NSF and GR are two features in Layer 3 network elements (NEs) that allows two adjacent elements to work together when one of them undergoes a control plane switchover or control plane restart.
The benefit is that when a control plane switchover/restart occurs, the impact to network traffic is kept to a minimum and in most cases, to zero.
- Non-Stop Forwarding
- When a control plane protocol such as BGP, OSPF, or EIGRP restarts and neighbors/adjacencies are reset, NSF will allow the data plane to hold onto the routes that were learned via that control plane protocol and continue to forward traffic while the neighbors/adjacencies are re-established.
- Control plane restarts occur when you have a router or switch with dual route processors or supervisor engines and there is a switchover from the active to the hot standby. When the newly active RP/sup takes over, it has to re-establish neighbors/adjacencies because that information is not part of the synchronization that occurs between the two RPs/sups.
- NSF keeps traffic moving — without the need to reroute — while the switchover is happening.
- NSF happens locally, all within the network element where the switchover is happening.
- Graceful Restart
- GR is the procedure that two neighbors will follow when one of them undergoes a control plane restart.
- The NE where the control plane is restarting will have to re-establish neighbors/adjacencies (as stated above) when the hot standy RP/sup becomes active. When the neighbors/adjacencies are being signalled, the NE will tell its neighbors, “Hey, look, I just had to restart BGP/OSPF/whatever. I don’t want you to flush your routes because my data plane is fine; I’m still forwarding traffic. We do need to re-establish our neighborship though. Cool?” Yes, routers really are that informal with each other 😜.
- The neighbor NE receives this message and, if it supports GR, will take special steps to ensure its data plane forwarding entries are not modified or flushed while the control plane is re-establishing neighborships.
- Once the control plane is re-established, routing information is exchanged and if necessary, data plane forwarding entries are then updated so that everything is consistent.
NSF and GR are separate yet closely related software features that need to work together in order for any benefit to be realized.
The Nexus 5000 has some strict requirements when it comes to NSF and GR:
- NSF is not supported — if the control plane on an n5k restarts, the data plane forwarding entries will be flushed and there will be a Layer 3 reconvergence event.
- GR is supported — the n5k can support a neighbor/peer that is undergoing a restart.
- The only GR method that is supported is the IETF method.
Since this is networking after all, there are of course multiple specifications for NSF and GR.
As stated above, the n5k only supports the IETF spec.
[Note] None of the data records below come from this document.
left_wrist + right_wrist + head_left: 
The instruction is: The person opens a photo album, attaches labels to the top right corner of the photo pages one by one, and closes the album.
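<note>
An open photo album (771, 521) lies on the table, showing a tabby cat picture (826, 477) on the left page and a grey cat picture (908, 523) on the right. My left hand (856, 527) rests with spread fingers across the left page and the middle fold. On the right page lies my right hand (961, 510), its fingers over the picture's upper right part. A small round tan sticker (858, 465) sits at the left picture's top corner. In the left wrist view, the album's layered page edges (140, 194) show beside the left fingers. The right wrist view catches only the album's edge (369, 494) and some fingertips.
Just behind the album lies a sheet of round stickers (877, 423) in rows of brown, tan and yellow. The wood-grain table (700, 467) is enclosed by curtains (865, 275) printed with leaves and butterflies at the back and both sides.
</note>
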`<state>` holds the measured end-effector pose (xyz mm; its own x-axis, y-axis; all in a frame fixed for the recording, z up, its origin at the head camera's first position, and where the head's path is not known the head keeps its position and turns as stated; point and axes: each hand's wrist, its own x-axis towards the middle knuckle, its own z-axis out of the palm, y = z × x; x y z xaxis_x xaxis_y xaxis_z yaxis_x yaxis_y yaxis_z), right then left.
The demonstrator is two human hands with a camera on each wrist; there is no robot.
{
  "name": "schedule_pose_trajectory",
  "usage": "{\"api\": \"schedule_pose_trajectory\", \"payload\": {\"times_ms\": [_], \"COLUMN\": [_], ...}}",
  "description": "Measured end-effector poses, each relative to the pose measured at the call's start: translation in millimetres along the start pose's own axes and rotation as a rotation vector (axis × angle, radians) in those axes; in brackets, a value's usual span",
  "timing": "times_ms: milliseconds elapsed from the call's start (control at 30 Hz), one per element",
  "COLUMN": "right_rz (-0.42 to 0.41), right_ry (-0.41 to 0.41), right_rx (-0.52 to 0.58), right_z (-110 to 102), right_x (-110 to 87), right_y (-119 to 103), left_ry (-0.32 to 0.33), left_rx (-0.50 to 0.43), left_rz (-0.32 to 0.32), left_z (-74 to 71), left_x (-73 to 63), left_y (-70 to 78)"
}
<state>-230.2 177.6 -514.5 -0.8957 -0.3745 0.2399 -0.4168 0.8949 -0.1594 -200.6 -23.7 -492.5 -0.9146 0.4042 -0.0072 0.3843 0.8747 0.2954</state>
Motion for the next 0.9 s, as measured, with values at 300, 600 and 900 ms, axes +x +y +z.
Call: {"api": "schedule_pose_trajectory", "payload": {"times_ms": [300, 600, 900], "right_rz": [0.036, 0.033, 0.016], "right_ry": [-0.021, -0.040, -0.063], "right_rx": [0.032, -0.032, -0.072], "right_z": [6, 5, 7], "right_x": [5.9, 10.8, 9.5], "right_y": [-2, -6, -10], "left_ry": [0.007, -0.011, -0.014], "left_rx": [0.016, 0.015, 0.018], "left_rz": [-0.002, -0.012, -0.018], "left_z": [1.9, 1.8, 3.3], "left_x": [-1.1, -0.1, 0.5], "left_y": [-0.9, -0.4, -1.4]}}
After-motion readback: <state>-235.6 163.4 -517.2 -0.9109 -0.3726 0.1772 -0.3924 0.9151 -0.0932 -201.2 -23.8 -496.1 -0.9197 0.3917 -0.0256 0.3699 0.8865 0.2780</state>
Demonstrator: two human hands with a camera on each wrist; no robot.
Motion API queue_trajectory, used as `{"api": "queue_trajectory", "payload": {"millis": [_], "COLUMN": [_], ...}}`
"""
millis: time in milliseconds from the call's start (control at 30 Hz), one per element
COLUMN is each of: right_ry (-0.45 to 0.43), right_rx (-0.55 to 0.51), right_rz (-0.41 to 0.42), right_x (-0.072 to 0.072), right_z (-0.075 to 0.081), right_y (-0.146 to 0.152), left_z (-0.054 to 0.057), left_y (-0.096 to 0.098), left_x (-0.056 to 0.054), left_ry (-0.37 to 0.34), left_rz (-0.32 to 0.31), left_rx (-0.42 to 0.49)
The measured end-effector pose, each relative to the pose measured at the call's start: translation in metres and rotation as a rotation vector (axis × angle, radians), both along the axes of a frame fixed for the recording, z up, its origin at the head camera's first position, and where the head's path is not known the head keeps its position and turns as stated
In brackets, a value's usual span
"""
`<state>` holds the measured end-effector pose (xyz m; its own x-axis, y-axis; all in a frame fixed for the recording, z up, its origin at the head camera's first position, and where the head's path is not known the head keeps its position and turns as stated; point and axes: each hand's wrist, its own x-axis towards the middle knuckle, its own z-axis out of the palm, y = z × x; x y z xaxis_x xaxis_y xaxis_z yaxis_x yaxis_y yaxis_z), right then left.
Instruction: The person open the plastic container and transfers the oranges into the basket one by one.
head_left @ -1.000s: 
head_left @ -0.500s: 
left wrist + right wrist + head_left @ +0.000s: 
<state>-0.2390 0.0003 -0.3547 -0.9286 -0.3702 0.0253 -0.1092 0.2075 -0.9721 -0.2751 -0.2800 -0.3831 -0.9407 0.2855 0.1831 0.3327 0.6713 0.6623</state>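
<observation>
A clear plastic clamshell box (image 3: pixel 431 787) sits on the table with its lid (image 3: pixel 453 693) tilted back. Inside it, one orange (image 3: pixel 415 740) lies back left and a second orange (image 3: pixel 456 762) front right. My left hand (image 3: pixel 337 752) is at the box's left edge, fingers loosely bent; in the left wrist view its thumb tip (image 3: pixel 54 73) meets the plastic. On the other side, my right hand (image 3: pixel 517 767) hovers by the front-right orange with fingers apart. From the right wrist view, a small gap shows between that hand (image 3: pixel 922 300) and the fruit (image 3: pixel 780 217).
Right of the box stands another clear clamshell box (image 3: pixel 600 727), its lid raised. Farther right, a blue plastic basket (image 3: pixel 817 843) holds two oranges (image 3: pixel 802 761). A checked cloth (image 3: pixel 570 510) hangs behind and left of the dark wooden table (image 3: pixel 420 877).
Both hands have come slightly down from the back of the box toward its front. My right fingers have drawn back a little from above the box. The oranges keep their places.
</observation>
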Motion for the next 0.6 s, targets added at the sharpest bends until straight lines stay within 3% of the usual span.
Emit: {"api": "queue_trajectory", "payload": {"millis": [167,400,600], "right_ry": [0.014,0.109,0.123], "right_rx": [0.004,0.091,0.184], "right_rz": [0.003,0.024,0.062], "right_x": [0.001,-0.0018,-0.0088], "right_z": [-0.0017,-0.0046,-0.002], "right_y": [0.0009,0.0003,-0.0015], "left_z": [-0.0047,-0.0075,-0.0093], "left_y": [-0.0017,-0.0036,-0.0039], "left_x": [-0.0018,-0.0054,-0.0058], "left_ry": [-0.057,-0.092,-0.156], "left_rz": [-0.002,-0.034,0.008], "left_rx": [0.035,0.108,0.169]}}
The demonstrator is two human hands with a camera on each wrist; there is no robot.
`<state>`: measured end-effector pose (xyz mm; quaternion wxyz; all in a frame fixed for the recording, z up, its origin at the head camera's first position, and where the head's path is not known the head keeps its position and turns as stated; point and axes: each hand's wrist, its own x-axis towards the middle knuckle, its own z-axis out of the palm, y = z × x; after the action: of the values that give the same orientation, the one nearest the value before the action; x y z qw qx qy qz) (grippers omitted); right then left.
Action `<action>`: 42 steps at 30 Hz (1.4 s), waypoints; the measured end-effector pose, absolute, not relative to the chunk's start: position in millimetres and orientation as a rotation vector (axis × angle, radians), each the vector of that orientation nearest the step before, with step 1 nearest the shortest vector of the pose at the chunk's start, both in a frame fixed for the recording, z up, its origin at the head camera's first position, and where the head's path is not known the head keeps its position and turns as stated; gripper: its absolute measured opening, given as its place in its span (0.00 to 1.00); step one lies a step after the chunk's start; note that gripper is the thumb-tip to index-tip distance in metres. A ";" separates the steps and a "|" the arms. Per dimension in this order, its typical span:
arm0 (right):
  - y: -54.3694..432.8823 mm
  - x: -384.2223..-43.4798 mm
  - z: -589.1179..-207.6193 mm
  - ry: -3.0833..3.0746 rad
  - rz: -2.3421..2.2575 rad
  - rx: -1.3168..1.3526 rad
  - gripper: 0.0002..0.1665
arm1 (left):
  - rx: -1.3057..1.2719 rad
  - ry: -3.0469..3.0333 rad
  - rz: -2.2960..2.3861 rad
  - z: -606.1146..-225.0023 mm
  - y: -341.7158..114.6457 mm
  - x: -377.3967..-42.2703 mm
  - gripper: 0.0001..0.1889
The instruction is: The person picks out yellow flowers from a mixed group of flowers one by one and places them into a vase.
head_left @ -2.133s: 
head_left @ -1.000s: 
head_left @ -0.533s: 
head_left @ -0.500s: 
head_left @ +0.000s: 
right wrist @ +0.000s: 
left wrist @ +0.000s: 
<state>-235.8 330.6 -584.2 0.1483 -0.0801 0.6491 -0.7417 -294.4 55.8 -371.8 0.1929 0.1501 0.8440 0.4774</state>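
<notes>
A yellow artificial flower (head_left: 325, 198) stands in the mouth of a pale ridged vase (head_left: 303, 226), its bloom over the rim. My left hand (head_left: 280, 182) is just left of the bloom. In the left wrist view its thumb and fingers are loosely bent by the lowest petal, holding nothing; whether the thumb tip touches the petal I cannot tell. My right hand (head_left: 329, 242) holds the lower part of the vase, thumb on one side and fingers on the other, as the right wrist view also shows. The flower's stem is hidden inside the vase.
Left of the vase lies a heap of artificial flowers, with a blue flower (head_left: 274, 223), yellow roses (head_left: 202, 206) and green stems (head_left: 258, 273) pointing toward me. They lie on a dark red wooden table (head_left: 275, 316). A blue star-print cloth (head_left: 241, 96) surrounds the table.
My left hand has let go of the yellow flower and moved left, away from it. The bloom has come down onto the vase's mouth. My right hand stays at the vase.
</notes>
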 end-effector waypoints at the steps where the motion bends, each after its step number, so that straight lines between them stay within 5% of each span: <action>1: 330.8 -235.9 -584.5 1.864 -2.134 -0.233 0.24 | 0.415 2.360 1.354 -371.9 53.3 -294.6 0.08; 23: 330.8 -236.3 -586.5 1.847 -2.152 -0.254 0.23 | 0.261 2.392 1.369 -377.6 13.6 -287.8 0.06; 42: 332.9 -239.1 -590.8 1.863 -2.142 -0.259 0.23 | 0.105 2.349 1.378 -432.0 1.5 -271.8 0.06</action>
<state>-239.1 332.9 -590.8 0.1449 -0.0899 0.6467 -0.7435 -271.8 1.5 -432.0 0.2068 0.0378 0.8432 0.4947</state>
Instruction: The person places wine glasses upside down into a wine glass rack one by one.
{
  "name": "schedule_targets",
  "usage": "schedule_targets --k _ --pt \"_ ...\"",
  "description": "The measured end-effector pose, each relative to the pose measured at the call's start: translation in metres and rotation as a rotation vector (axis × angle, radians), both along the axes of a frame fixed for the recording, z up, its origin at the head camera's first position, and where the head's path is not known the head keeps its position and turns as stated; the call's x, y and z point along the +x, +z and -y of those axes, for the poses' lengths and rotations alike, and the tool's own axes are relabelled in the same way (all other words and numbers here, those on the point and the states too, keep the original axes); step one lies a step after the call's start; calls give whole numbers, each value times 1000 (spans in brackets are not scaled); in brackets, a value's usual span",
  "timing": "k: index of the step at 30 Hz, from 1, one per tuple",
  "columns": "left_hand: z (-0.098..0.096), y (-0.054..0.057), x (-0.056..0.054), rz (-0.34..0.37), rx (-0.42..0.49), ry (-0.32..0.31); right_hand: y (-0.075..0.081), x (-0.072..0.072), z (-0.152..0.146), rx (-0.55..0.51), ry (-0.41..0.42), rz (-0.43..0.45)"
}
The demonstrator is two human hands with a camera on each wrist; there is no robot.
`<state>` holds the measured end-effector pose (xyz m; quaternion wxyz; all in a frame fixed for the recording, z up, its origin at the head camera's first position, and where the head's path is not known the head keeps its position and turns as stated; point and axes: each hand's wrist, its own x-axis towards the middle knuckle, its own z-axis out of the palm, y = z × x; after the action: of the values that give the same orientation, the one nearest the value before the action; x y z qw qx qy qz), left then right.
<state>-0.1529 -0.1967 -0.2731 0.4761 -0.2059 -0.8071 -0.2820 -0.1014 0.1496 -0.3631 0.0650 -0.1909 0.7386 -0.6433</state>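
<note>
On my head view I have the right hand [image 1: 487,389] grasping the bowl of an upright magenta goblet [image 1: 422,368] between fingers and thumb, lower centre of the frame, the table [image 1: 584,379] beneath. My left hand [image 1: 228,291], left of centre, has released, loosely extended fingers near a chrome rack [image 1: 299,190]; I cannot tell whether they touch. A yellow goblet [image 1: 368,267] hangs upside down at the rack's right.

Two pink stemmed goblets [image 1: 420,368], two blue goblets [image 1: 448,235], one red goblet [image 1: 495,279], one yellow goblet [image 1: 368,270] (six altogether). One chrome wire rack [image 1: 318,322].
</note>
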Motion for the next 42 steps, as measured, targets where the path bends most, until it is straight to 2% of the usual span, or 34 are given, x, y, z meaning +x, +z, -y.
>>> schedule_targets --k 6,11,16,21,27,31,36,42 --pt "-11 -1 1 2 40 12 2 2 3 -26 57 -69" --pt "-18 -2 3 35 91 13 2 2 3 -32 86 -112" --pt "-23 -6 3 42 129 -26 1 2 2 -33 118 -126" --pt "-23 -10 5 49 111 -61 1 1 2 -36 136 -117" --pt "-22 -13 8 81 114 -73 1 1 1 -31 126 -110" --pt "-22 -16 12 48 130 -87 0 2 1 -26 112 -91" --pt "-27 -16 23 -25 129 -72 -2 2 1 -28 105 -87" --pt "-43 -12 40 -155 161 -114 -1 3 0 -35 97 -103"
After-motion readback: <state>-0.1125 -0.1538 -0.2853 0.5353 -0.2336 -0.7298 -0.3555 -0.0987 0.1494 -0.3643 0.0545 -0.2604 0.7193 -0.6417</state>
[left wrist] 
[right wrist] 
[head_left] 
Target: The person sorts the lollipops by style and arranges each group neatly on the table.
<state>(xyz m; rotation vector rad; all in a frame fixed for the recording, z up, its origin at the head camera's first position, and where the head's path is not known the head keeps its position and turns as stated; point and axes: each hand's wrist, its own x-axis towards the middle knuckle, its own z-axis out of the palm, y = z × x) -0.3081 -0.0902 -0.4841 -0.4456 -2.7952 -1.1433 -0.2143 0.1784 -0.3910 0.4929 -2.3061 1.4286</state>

Unintuitively, this actually means you configure the neighbor for IETF mode:
router <protocol> nsf ietf ! enable IETF mode on the neighbor NE
Also unintuitively, the command is
nsf and not something like
graceful-restart. NSF and GR are so closely related that the command syntax overlaps in this case.
Unfortunately I do not have a good reference to point you to that says the n5k only supports IETF mode. I’m going to ask you to trust me on this for two reasons: 1) I verified this with the n5k product team and 2) I verified it myself in the lab.
To verify that the n5k is indeed assisting a neighbor going through a graceful restart, turn some debugs on and look for these types of messages during a switchover (my example is specific to OSPF):
debug ip ospf adjacency terse debug ip ospf graceful-restart detail debug-filter ip ospf vrf <vrf> ! if OSPF bound to a VRF
2016 Jun 8 15:45:11.713389 ospf: 10  Received grace LSA on interface Vlan2999 2016 Jun 8 15:45:11.713412 ospf: 10  (VRF1) Enabling flooding on all the active physical interfaces. 2016 Jun 8 15:45:11.713434 ospf: 10  (VRF1) Transition nbr 10.2.60.129 into helper mode(Reason: 3, GP: 117) [...] 2016 Jun 8 15:45:38.564685 ospf: 10  (VRF1) Terminating hitless helper mode for nbr 10.2.60.129
Another quicker but less explicit way to check is to look at the routing table with
show ip route and check the “last update time” of routes learned from the n5k’s neighbor. If the update time has not reset to zero, then GR was successful.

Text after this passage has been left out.